He thought he could call her "heavy" if he said "top," first. Ke$ha makes fun of Britney. Kendra Wilkinson's baby weight gave her postpartum depression. "Jessica Simpson weighs in on fat jokes." Thursday's gossip roundup was teased as a child.

  • He of the gold-tipped glove and more medals than any other American Winter Olympian, Apolo Ohno, stepped in it on Leno last night. Apolo won Dancing with the Stars in 2007, so he evaluated this year's contenders: "Between, what is it, Pam Anderson and Evan Lysacek? Pam Anderson, she's a little top-heavy. I think Evan is going to do very well. Plus, he's an Olympic medalist!" Seeing Pam's and Evan's names next to each other like that, I suddenly realize that Heatherette designer Richie Rich is totally going to make a cameo this year. Pam is his muse and Evan is a friend. (Richie used to be a competitive skater.) Sidenote: Does anyone else get a gay vibe from Apolo? It could just be a side effect of growing up with a single dad who styles hair for a living. [TVWatch]

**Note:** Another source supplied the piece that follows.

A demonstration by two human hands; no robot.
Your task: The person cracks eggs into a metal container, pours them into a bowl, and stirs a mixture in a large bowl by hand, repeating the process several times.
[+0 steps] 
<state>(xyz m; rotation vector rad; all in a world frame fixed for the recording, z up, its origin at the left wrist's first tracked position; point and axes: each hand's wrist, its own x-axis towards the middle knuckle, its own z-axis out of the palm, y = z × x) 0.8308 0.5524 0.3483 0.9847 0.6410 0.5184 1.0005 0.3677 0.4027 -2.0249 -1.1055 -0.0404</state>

  • Speaking of Apolo, he says he can leg press a ton. Literally. [TMZ]
  • Ke√ha made fun of Britney Spears for lip syncing: "I think that's bullshit. ... I would never do that to my fans. ... It's treating people as if they are too stupid to realize you are not actually singing. ... My whole record is super honest. I am really honest." How badly do you want Keπha to have a lip sync scandal right now? Keβha, Ke@ha, Ke:-(ha! [ShowBizSpy]
  • Brangelina and their brood continue to consume Italian ice cream in Venice, for it is a time-honored tradition that all American families vacationing in Italy must gorge themselves silly on gelato. Luckily, the superior genome of the collective Jolie-Pitts means nobody will get fat. [DailyMail]
  • All you need to know is the headline: "Jessica Simpson Weighs in on Fat Jokes." [P6]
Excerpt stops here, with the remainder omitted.